**INFORMATION SHOWN:**
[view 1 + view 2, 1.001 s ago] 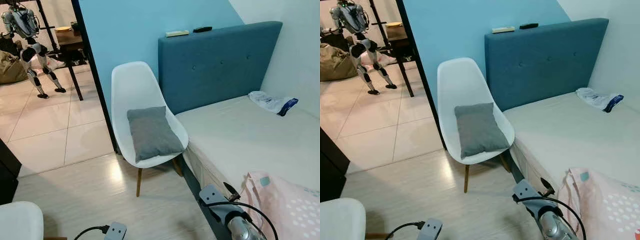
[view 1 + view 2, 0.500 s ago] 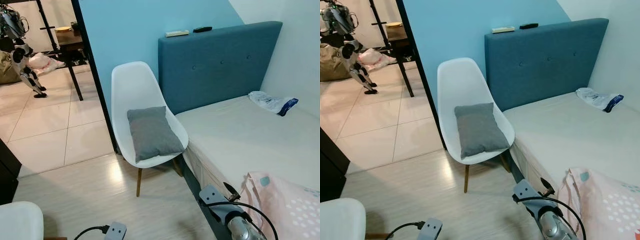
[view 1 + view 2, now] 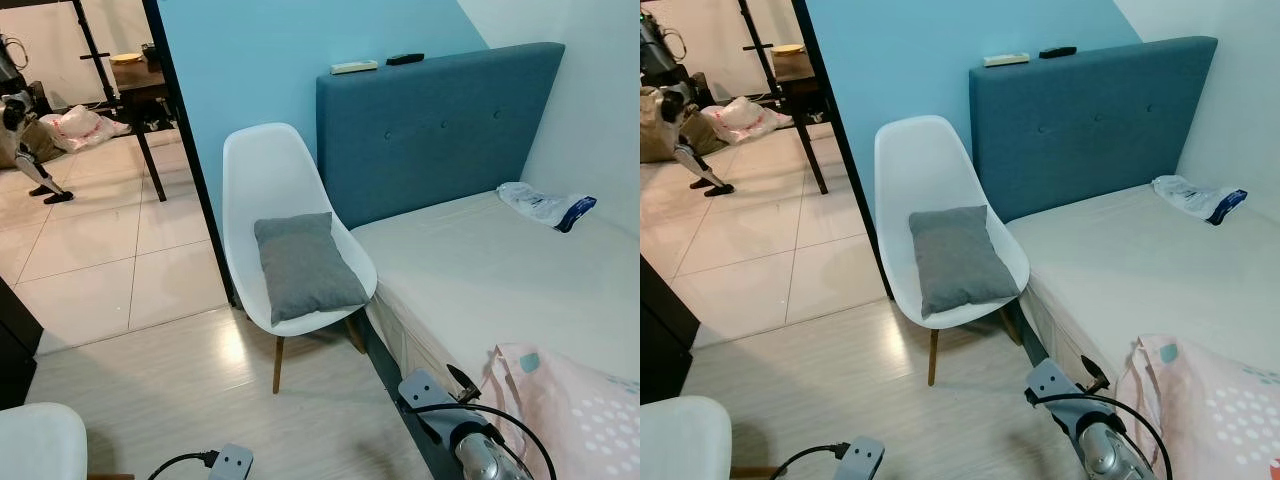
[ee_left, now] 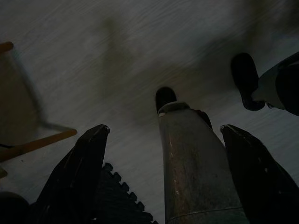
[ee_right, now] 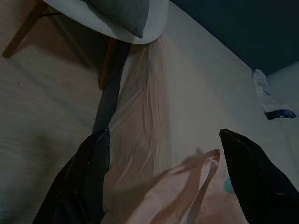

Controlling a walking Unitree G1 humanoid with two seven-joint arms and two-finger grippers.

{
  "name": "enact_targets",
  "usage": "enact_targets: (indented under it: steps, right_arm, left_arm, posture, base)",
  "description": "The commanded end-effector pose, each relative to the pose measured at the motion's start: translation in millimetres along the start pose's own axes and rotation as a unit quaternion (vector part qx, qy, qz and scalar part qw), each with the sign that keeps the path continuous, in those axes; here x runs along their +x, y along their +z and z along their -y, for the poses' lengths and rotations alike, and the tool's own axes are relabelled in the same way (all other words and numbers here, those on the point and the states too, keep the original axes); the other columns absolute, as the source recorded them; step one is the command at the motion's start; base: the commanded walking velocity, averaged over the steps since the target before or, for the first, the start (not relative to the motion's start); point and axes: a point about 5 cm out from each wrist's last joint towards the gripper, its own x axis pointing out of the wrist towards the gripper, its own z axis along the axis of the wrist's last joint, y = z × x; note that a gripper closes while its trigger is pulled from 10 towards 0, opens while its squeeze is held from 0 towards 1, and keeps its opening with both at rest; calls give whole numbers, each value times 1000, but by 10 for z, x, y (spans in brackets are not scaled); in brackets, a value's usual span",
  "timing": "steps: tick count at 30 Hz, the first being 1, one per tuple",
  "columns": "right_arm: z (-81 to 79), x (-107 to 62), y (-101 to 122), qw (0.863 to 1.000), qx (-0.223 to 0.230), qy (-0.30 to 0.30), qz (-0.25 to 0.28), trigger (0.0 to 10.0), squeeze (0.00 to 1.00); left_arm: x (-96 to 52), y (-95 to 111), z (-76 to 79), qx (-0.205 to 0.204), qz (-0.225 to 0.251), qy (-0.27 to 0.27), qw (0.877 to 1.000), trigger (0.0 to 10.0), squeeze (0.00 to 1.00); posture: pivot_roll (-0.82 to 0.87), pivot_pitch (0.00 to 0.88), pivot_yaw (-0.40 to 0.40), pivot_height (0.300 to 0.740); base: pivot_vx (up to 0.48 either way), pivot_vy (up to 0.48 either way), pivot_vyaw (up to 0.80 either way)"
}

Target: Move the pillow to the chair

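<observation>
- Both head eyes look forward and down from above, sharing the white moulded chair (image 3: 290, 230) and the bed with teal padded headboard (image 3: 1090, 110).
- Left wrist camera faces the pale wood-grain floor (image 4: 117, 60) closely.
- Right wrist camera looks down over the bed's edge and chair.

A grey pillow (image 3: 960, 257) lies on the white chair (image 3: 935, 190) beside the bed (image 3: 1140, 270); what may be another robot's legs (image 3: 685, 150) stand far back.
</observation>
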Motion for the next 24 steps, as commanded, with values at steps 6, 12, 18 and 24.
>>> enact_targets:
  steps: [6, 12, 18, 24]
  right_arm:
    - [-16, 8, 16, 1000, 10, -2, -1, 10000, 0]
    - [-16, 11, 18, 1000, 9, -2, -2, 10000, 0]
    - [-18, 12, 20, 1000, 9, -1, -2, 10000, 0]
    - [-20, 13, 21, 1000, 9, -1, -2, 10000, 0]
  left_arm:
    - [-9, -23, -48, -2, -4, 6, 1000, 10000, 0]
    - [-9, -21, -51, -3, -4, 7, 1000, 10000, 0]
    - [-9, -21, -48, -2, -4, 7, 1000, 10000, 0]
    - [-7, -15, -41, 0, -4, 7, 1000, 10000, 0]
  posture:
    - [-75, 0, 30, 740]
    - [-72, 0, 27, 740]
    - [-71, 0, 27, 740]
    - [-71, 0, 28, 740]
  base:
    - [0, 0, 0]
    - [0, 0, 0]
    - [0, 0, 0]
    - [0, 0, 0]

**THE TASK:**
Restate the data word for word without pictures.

**EXERCISE RESPONSE:**
[view 1 + view 2, 1.001 s ago] 
[view 1 + view 2, 0.500 s ago] 
[view 1 + view 2, now] 
[ee_left, now] 
[ee_right, now] 

Controlling a walking Unitree G1 humanoid with two seven-joint arms and two-finger grippers.

{
  "name": "enact_targets",
  "usage": "enact_targets: (indented under it: steps, right_arm, left_arm, posture, base)",
  "description": "The commanded end-effector pose, each relative to the pose measured at the motion's start: translation in millimetres along the start pose's own axes and rotation as a unit quaternion (vector part qx, qy, qz and scalar part qw), each with the sign that keeps the path continuous, in those axes; here x runs along their +x, y along their +z and z along their -y, for the poses' lengths and rotations alike, and the tool's own axes are relabelled in the same way (all other words and numbers here, those on the point and the states too, keep the original axes); the other columns absolute, as the source recorded them; step one is the command at the motion's start; base: the commanded walking velocity, averaged over the steps since the target before or, for the first, the start (not relative to the motion's start); point and axes: a point about 5 cm out from each wrist's last joint towards the gripper, its own x axis pointing out of the wrist towards the gripper, its own z axis along the axis of the wrist's last joint, y = z × x; note that a gripper closes while its trigger is pulled from 10 towards 0, opens while its squeeze is held from 0 towards 1, and keeps its opening with both at rest; calls give whole numbers, each value times 1000, but by 10 for z, x, y (spans in brackets are not scaled); in brackets, a value's usual span",
  "timing": "steps: tick count at 30 Hz, the first being 1, one per tuple",
  "columns": "right_arm: z (-81 to 79), x (-107 to 62), y (-101 to 122), qw (0.863 to 1.000), qx (-0.223 to 0.230), qy (-0.30 to 0.30), qz (-0.25 to 0.28), trigger (0.0 to 10.0), squeeze (0.00 to 1.00); left_arm: x (-96 to 52), y (-95 to 111), z (-76 to 79), qx (-0.205 to 0.204), qz (-0.225 to 0.251), qy (-0.27 to 0.27), qw (0.877 to 1.000), trigger (0.0 to 10.0), squeeze (0.00 to 1.00); posture: pivot_roll (-0.82 to 0.87), pivot_pitch (0.00 to 0.88), pivot_yaw (-0.40 to 0.40), pivot_height (0.300 to 0.740); base: pivot_vx (up to 0.48 either way), pivot_vy (up to 0.48 either way), pivot_vyaw (up to 0.80 either way)"
}

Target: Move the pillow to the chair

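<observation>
- Both head eyes look forward and down from above, sharing the white moulded chair (image 3: 290, 230) and the bed with teal padded headboard (image 3: 1090, 110).
- Left wrist camera faces the pale wood-grain floor (image 4: 117, 60) closely.
- Right wrist camera looks down over the bed's edge and chair.

A grey pillow (image 3: 960, 257) lies on the white chair (image 3: 935, 190) beside the bed (image 3: 1140, 270); what may be another robot's legs (image 3: 685, 150) stand far back.
</observation>
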Motion for the next 24 steps, as commanded, with values at steps 6, 12, 18 and 24.
>>> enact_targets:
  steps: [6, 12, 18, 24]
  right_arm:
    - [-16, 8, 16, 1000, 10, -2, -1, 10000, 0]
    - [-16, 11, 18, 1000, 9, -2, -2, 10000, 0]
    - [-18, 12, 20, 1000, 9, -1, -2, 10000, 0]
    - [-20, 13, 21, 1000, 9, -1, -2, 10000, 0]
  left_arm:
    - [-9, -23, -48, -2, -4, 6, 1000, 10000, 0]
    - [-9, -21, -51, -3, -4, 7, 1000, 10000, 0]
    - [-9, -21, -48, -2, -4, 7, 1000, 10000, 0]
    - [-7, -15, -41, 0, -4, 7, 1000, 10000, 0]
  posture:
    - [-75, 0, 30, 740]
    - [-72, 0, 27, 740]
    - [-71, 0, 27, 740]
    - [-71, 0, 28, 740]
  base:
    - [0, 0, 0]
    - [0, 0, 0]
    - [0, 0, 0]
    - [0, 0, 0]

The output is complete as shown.